◆ Your instructions ◆
Scan the lines below for the word "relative". Copy each line you find it in.

[[ Material for the task, beginning ]]

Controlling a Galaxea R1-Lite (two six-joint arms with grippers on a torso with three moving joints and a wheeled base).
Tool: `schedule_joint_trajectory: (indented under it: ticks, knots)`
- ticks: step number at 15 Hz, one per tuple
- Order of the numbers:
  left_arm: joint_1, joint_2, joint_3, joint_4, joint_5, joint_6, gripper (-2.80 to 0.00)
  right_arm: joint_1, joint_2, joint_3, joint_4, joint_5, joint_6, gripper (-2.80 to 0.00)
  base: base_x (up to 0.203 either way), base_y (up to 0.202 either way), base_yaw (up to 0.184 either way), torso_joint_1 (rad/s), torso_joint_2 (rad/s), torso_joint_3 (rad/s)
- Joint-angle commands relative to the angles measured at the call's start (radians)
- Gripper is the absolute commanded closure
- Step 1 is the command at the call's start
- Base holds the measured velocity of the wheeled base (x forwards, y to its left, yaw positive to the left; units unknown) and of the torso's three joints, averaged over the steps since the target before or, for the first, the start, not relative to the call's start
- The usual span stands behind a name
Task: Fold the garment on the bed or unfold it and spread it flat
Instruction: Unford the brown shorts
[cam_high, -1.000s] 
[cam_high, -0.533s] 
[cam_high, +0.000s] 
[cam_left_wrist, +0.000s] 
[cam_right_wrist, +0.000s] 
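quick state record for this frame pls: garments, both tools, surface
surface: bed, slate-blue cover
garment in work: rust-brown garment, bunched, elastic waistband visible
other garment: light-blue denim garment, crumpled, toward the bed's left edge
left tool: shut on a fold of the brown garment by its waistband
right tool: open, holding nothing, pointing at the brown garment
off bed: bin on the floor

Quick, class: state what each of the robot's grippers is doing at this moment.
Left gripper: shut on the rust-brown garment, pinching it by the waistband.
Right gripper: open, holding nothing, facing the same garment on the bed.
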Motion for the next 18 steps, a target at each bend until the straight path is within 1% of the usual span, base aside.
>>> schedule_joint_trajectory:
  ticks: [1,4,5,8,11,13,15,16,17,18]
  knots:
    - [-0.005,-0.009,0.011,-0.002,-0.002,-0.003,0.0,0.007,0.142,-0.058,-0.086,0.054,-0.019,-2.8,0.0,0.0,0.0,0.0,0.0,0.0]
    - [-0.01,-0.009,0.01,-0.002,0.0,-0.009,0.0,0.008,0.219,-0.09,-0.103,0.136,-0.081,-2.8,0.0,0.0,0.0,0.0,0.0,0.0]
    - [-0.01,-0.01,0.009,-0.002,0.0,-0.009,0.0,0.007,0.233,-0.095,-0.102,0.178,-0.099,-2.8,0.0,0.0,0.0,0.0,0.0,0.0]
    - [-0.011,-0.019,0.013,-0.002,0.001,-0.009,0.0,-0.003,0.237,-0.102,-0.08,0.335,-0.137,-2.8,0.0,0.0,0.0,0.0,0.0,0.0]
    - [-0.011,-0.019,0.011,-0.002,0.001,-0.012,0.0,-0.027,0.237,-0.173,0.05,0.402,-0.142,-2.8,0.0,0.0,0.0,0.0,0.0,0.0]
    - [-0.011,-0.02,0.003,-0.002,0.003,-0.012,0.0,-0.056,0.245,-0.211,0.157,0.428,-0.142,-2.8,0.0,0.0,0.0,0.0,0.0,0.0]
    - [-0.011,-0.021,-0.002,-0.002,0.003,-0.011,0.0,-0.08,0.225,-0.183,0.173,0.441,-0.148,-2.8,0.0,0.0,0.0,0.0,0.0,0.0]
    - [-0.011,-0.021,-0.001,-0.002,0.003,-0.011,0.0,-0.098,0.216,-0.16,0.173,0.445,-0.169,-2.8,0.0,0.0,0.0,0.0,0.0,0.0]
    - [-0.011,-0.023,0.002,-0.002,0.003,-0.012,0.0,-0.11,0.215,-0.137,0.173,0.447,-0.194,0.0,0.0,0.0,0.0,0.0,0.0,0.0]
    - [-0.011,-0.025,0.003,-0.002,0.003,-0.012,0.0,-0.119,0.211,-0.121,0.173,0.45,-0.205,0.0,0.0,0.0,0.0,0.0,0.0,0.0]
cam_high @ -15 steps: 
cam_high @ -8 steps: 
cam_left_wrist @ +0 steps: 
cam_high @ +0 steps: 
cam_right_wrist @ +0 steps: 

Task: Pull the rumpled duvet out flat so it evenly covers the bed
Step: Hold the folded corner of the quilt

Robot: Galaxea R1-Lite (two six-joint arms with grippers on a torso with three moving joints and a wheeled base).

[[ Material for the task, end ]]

◆ Task answer ◆
- Joint-angle commands relative to the angles measured at the call's start (radians)
- Base holds the measured velocity of the wheeled base (x forwards, y to its left, yaw positive to the left; units unknown) and of the torso's three joints, averaged over the steps since the target before or, for the first, the start, not relative to the call's start

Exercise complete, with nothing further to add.